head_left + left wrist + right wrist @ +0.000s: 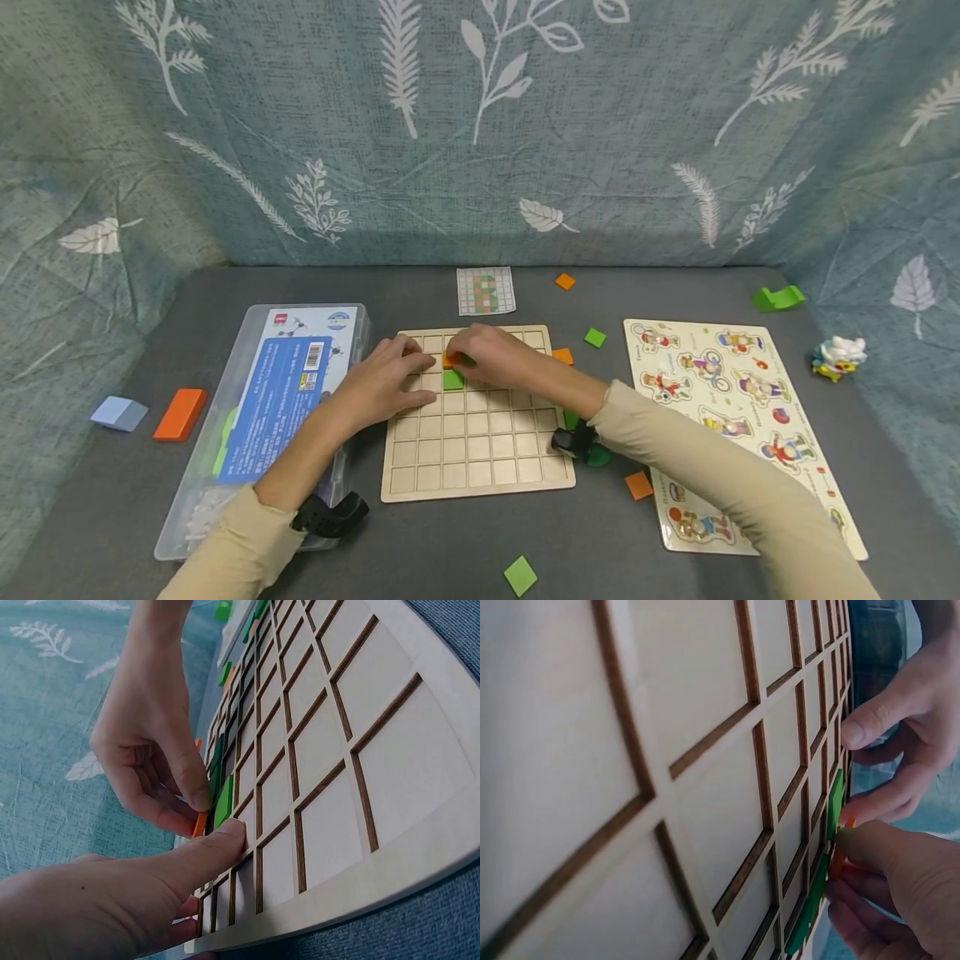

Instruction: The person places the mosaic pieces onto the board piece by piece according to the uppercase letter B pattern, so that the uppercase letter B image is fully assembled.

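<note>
Head view looks down on a grey bench [465, 542] hung round with leaf-print cloth; a wooden grid board [476, 450] lies in the middle, its square cells mostly bare; the right hand [498, 357] reaches over the board's far rows and pinches an orange tile [450, 359] between thumb and fingertips, holding it on edge at a cell just behind a green tile [453, 380] that already sits in the grid; the left hand [386, 383] rests on the board's left side, fingers nearly straight, one fingertip touching the board beside the green tile, gripping nothing; from the left wrist view the orange tile [199, 823] stands tilted against the green one, not yet flat in its cell; the right wrist view shows the same pair edge-on, the orange mostly hidden by fingers. I judge the step in hand to be seating the orange tile in its cell; the next move seems to call for tipping it level and pressing it down while the left hand steadies the board. A small pattern card [486, 291] lies just beyond the board; loose orange and green tiles are scattered on the bench to the right and front; a clear plastic box [270, 417] lies left of the board, and a picture puzzle [738, 425] lies to the right.
</note>
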`<control>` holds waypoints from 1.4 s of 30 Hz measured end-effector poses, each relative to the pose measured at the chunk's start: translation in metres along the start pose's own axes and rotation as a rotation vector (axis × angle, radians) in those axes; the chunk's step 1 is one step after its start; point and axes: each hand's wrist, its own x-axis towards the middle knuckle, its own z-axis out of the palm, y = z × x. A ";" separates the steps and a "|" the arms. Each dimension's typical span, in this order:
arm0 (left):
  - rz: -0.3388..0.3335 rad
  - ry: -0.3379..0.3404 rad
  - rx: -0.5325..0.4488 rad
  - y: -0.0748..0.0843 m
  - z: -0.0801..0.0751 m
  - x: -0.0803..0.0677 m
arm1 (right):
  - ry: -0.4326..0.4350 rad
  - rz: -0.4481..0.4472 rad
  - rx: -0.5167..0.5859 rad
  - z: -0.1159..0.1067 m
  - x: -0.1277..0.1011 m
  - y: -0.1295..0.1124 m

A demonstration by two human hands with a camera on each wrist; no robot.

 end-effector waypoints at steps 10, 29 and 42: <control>-0.008 -0.020 -0.001 0.002 0.000 0.001 | 0.027 -0.041 -0.082 0.004 -0.003 0.000; -0.001 -0.013 -0.013 0.000 -0.002 -0.001 | 0.189 0.131 0.003 -0.006 -0.083 0.003; 0.003 -0.012 -0.020 -0.001 0.001 0.002 | 0.160 0.361 0.120 -0.013 -0.155 0.019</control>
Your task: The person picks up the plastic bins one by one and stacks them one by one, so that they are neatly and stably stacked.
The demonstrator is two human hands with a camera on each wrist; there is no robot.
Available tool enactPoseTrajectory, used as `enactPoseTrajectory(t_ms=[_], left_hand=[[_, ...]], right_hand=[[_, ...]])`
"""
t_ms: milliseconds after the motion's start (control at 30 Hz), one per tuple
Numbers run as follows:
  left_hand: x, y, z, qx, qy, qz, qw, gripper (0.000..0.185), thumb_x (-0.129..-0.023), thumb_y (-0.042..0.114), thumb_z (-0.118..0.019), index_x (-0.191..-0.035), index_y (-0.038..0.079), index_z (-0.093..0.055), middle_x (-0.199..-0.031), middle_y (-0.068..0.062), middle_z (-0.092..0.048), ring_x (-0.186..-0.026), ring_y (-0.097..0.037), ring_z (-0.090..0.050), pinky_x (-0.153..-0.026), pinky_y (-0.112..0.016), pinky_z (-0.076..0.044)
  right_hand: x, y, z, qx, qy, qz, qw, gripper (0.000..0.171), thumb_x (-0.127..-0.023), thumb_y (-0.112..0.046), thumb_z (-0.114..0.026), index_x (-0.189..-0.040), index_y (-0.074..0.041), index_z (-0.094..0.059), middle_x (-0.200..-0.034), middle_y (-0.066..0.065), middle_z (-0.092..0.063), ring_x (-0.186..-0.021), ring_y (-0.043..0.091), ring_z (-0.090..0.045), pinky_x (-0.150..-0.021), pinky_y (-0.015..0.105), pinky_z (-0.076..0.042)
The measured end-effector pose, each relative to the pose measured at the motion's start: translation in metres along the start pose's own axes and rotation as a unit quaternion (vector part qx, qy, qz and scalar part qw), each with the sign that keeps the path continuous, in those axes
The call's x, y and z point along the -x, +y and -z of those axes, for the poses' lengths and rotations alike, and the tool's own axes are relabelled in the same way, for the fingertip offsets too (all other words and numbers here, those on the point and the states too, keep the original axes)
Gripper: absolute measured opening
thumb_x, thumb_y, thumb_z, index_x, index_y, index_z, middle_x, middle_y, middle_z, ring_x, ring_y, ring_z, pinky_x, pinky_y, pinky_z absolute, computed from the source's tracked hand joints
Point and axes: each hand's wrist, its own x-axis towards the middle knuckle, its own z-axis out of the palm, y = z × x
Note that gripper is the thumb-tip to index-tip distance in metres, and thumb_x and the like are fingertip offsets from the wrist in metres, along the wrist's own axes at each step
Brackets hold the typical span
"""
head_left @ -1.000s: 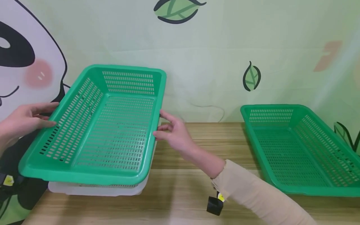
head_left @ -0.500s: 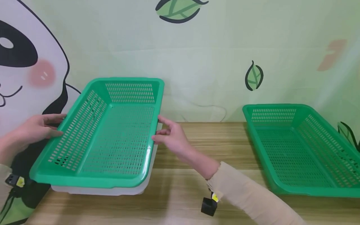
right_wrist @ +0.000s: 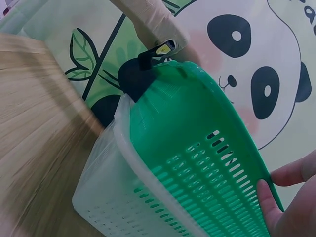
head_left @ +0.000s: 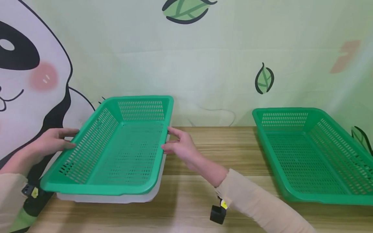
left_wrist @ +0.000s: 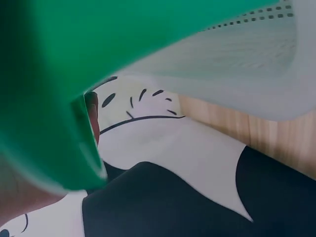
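Your left hand (head_left: 55, 139) at nine o'clock and right hand (head_left: 181, 146) at three pinch the green basket (head_left: 116, 152) by its long rims, tilted above the white basket (head_left: 107, 197).

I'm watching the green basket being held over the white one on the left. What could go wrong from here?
The green basket is tilted, its far end higher than the near end, so it may jam crooked in the white basket rather than nest flat. The left hand and right hand hold it only at the side rims; fingers could get pinched between the two rims, or the grip could slip.
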Motion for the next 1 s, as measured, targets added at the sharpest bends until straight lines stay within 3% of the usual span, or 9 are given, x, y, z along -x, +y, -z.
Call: enactPoseTrajectory(t_ms=[100,367,567,733,1000], left_hand=[[-0.002,0.003,-0.007,0.004,-0.009,0.003,0.9999,0.06,-0.087,0.009,-0.05,-0.133,-0.018,-0.023,-0.128,-0.038,-0.036,-0.108,-0.048,-0.049,-0.082,-0.057,-0.043],[-0.013,0.008,-0.023,0.028,-0.012,0.0,0.9995,0.059,-0.089,0.011,-0.049,-0.134,-0.017,-0.023,-0.128,-0.036,-0.039,-0.111,-0.048,-0.047,-0.084,-0.053,-0.045],[-0.02,0.016,-0.032,0.051,-0.014,-0.006,0.9986,0.057,-0.09,0.01,-0.048,-0.135,-0.015,-0.024,-0.127,-0.034,-0.041,-0.11,-0.045,-0.049,-0.086,-0.056,-0.042],[-0.026,0.016,-0.038,0.07,-0.013,-0.002,0.9975,0.058,-0.09,0.011,-0.049,-0.137,-0.012,-0.025,-0.127,-0.032,-0.043,-0.108,-0.042,-0.051,-0.085,-0.052,-0.045],[-0.028,0.017,-0.043,0.084,-0.003,0.021,0.9963,0.059,-0.089,0.012,-0.051,-0.138,-0.009,-0.026,-0.129,-0.031,-0.043,-0.111,-0.042,-0.048,-0.084,-0.049,-0.045]], right_hand=[[0.001,0.003,0.004,0.009,0.004,-0.01,1.0,0.064,-0.081,0.005,-0.058,-0.139,-0.005,-0.033,-0.13,0.012,-0.048,-0.081,0.019,-0.064,-0.084,0.032,-0.05],[0.005,0.008,0.018,0.02,0.02,-0.023,0.999,0.066,-0.08,0.004,-0.059,-0.14,-0.007,-0.033,-0.122,0.012,-0.056,-0.08,0.021,-0.065,-0.088,0.036,-0.047],[0.009,0.013,0.029,0.017,0.028,-0.015,0.999,0.066,-0.08,0.004,-0.059,-0.14,-0.006,-0.033,-0.128,0.012,-0.05,-0.076,0.017,-0.064,-0.085,0.036,-0.049],[0.01,0.015,0.034,0.023,0.033,-0.011,0.999,0.066,-0.08,0.004,-0.059,-0.14,-0.005,-0.033,-0.135,0.011,-0.044,-0.075,0.016,-0.063,-0.084,0.035,-0.049],[0.009,0.019,0.037,0.026,0.032,-0.01,0.999,0.065,-0.08,0.005,-0.059,-0.139,-0.005,-0.034,-0.107,0.017,-0.062,-0.078,0.018,-0.064,-0.081,0.033,-0.051]])
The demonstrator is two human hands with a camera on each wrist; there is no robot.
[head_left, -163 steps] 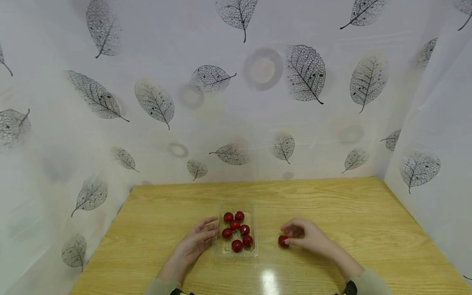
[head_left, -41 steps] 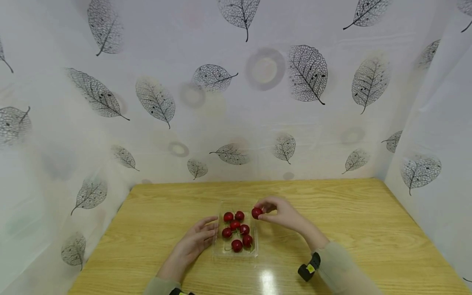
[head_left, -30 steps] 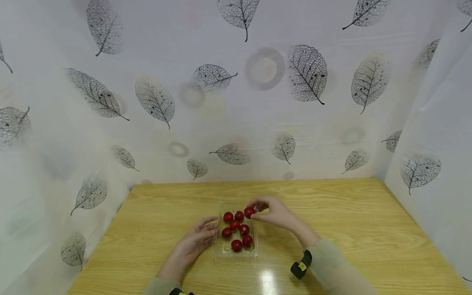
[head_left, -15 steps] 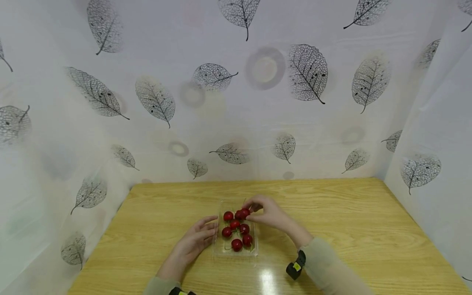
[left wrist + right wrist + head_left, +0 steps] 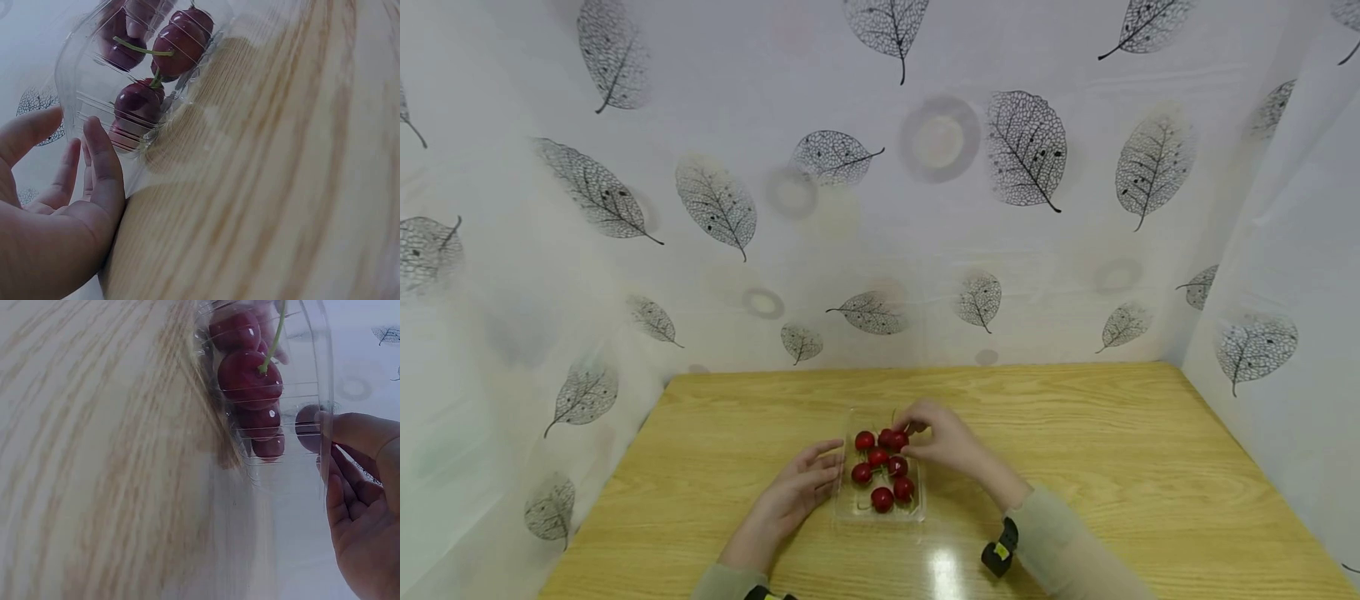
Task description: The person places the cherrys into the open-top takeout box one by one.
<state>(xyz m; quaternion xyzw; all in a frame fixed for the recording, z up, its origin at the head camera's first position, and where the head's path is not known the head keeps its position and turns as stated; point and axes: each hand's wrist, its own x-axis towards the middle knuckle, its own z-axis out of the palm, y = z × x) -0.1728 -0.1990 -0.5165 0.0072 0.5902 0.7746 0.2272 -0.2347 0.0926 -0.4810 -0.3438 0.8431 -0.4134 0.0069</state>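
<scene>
1. Head view shows a red cherry pinched at the tips of the right hand, over the far right corner of a clear plastic tray and touching, or nearly touching, the cherries already in it.
2. That cherry lies straight ahead of the right hand's fingers, toward the person's left; in the right wrist view the thumb and a finger curl round it just inside the tray's wall. Whether it already rests on the tray floor I cannot tell.
3. Right hand is the nearer one to this cherry by far; the left hand is on the opposite side of the tray.
4. Six more cherries sit in the tray in a loose cluster, running along its long axis, which points away from the person. They are round, glossy, dark red; at least one keeps a thin green stem.
5. The tray is thin, transparent and ribbed, with rounded corners, so the fruit shows through its wall in both wrist views.
6. Left hand lies flat on the worktop, its fingers straight and relaxed, their tips against the tray's left wall; it grips nothing.
7. Worktop is pale wood grain with a smooth, slightly shiny finish that reflects a light near the front edge.
8. White sheets printed with grey skeleton leaves stand behind and on both sides.
</scene>
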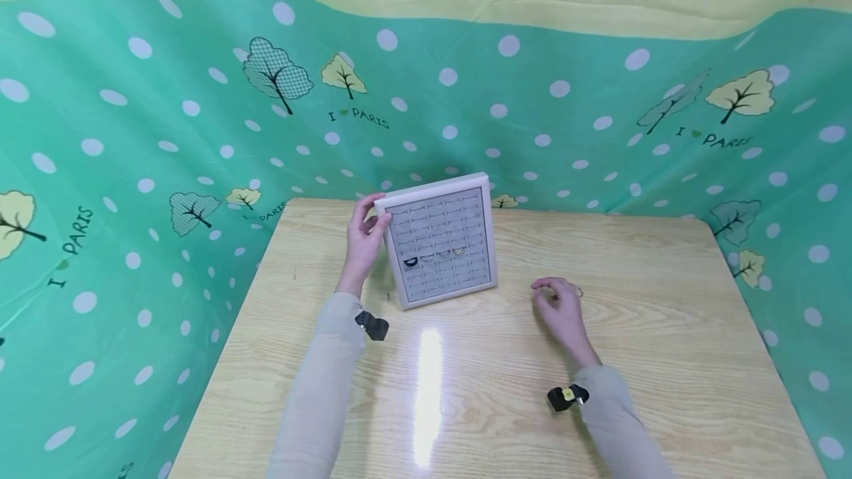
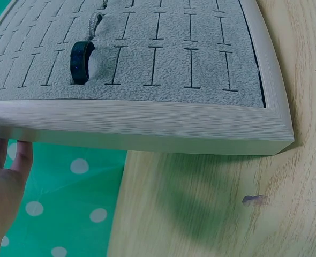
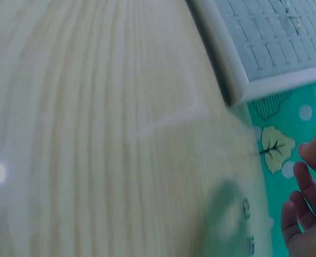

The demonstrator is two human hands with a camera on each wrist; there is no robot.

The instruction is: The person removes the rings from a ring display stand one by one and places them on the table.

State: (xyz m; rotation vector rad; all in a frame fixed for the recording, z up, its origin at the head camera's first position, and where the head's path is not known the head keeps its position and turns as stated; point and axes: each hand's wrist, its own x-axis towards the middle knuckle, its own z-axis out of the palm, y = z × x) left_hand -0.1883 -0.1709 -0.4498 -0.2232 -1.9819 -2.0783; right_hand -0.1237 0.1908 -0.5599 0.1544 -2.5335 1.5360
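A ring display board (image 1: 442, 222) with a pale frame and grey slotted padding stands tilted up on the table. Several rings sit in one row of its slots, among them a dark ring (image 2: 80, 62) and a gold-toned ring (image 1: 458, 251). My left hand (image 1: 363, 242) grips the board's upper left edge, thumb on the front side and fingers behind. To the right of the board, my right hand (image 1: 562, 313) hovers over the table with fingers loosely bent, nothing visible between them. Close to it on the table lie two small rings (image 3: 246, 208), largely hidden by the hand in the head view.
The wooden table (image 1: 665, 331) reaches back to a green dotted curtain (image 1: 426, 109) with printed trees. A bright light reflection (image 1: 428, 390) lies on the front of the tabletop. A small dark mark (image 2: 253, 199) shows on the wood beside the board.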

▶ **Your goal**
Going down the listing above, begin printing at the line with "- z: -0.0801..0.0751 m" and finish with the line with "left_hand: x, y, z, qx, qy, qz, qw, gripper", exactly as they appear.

▶ **Task output**
  - z: -0.0801..0.0751 m
  - x: -0.0803..0.0677 m
arm1 (right):
  - ry: -0.4326..0.4350 rad
  - rz: -0.4481..0.4472 rad
  - rx: -0.5167..0.5859 rad
  - z: -0.1159..0.1067 m
  - x: -0.1277..0.1011 m
  - y: -0.1295..0.1124 m

A demonstration by two human hands with a camera on each wrist; no robot.

 end-effector waypoints at steps 10, 29 and 42: <control>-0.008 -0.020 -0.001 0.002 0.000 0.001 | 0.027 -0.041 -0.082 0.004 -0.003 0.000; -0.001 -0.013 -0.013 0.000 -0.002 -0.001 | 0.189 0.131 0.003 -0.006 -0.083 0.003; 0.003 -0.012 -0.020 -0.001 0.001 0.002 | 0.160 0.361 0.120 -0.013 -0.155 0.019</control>
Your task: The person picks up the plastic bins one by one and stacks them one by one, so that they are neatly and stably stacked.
The demonstrator is two human hands with a camera on each wrist; there is no robot.
Available tool enactPoseTrajectory, used as `enactPoseTrajectory(t_ms=[_], left_hand=[[_, ...]], right_hand=[[_, ...]])`
"""
t_ms: milliseconds after the motion's start (control at 30 Hz), one per tuple
Numbers run as follows:
  left_hand: x, y, z, qx, qy, qz, qw, gripper (0.000..0.185), thumb_x (-0.129..-0.023), thumb_y (-0.042..0.114), thumb_z (-0.118..0.019), index_x (-0.191..-0.035), index_y (-0.038..0.079), index_z (-0.093..0.055), middle_x (-0.199..-0.031), middle_y (-0.068..0.062), middle_z (-0.092..0.048), ring_x (-0.186..-0.026), ring_y (-0.097..0.037), ring_z (-0.090..0.050), pinky_x (-0.153..-0.026), pinky_y (-0.112..0.016), pinky_z (-0.076..0.044)

No more work is required for the exercise.